CS 198-126: Aula 17 - Pesquisa de Visão 3-D, Parte 1
CS 198-126: Aula 17 - Pesquisa de Visão 3-D, Parte 1
O vídeo discute diferentes representações visuais 3D e seus prós e contras, incluindo nuvens de pontos, malhas, voxels e campos de radiância. A palestra também abrange raycasting, para frente e para trás, bem como colorir e renderizar imagens para objetos que se cruzam, com diferentes abordagens para sólidos e transparências. O palestrante aborda as limitações da renderização diferenciável e como o Radiance Fields pode criar uma função para cada ponto XYZ com densidade e cor física, tornando-o mais fácil de aprender.
CS 198-126: Aula 18 - Pesquisa de Visão 3-D, Parte 2
CS 198-126: Aula 18 - Pesquisa de Visão 3-D, Parte 2
Nesta palestra sobre visão 3D, o instrutor discute campos de radiância, especificamente Neural Radiance Fields (NeRFs), que ocupam uma posição no espaço e produzem cor e densidade. O palestrante explica o processo de renderização, que envolve a consulta da perspectiva da câmera e o uso da função de caixa preta para descobrir como será a imagem. As palestras discutem os desafios na representação de perspectivas consistentes de objetos em visão 3D e o uso de MLPs para obter os dados XYZ de um objeto e visualizar a direção para densidade de saída e informações RGB. A palestra também aborda os desafios da renderização volumétrica e o uso de derivados Nerf para melhorar a visão computacional. O instrutor termina demonstrando o uso da contração do espaço para gerar imagens 3D realistas usando uma rede neural.
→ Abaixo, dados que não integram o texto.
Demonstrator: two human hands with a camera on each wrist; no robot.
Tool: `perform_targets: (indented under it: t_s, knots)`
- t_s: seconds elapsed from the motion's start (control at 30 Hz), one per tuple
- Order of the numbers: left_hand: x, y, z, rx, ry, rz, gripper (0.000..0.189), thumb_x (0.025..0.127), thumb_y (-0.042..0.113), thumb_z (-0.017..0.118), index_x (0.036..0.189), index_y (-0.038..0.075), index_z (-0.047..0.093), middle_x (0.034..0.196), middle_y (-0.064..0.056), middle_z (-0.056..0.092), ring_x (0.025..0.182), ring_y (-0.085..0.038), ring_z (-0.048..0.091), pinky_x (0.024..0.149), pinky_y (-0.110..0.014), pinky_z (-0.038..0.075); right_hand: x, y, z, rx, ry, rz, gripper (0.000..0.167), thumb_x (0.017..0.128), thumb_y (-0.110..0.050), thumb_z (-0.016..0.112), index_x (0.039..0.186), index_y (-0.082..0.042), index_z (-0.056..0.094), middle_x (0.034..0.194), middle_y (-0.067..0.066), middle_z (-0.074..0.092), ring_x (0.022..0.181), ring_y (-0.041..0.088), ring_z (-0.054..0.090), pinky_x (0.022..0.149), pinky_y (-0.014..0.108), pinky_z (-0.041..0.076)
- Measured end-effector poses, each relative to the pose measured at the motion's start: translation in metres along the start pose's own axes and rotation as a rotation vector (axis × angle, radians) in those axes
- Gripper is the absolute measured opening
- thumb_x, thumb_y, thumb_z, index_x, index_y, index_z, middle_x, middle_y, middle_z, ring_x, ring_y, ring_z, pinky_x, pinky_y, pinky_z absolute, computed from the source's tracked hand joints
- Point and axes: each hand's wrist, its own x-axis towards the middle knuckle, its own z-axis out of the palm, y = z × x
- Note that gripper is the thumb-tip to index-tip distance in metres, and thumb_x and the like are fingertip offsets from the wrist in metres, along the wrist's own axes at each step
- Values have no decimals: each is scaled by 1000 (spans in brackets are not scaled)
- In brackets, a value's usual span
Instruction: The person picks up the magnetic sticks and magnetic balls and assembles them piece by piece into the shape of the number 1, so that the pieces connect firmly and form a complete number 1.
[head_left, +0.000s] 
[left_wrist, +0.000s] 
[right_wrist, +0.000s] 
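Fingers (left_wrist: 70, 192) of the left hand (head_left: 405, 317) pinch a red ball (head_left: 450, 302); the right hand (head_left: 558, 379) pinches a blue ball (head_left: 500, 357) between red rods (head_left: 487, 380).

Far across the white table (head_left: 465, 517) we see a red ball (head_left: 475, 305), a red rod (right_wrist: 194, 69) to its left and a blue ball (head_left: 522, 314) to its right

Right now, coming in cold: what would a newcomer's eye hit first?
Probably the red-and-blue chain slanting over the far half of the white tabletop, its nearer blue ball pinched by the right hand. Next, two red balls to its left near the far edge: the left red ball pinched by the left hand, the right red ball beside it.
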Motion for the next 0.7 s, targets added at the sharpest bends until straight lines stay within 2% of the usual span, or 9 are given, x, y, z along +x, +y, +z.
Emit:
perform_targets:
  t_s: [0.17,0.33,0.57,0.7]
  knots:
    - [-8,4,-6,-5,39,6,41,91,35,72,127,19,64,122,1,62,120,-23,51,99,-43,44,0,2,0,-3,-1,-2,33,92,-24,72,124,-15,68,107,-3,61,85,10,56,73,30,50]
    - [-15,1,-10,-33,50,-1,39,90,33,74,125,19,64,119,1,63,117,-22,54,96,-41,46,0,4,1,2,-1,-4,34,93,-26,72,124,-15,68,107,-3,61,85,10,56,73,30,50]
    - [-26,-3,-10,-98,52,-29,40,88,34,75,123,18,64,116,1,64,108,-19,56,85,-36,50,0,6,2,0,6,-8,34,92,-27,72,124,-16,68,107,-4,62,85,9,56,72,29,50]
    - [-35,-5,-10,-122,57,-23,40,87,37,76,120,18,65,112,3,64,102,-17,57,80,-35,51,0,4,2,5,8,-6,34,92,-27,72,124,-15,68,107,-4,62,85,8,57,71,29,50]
CS 198-126: Aula 19 - Pré-treinamento de Visão Avançada
CS 198-126: Aula 19 - Pré-treinamento de Visão Avançada
Este vídeo aborda várias técnicas usadas para pré-treinamento auto-supervisionado em visão avançada, incluindo aprendizado contrastivo, codificadores automáticos de redução de ruído, codificadores de contexto e a rede Mae. O palestrante fornece uma visão geral de cada método, discutindo seus pontos fortes e fracos, e destaca os benefícios de combinar perdas de contraste e reconstrução no método BYOL, que supera ambos individualmente. O vídeo fornece informações úteis sobre as últimas tendências de pesquisa em aprendizagem autossupervisionada e seu potencial para melhorar o desempenho dos modelos de visão computacional.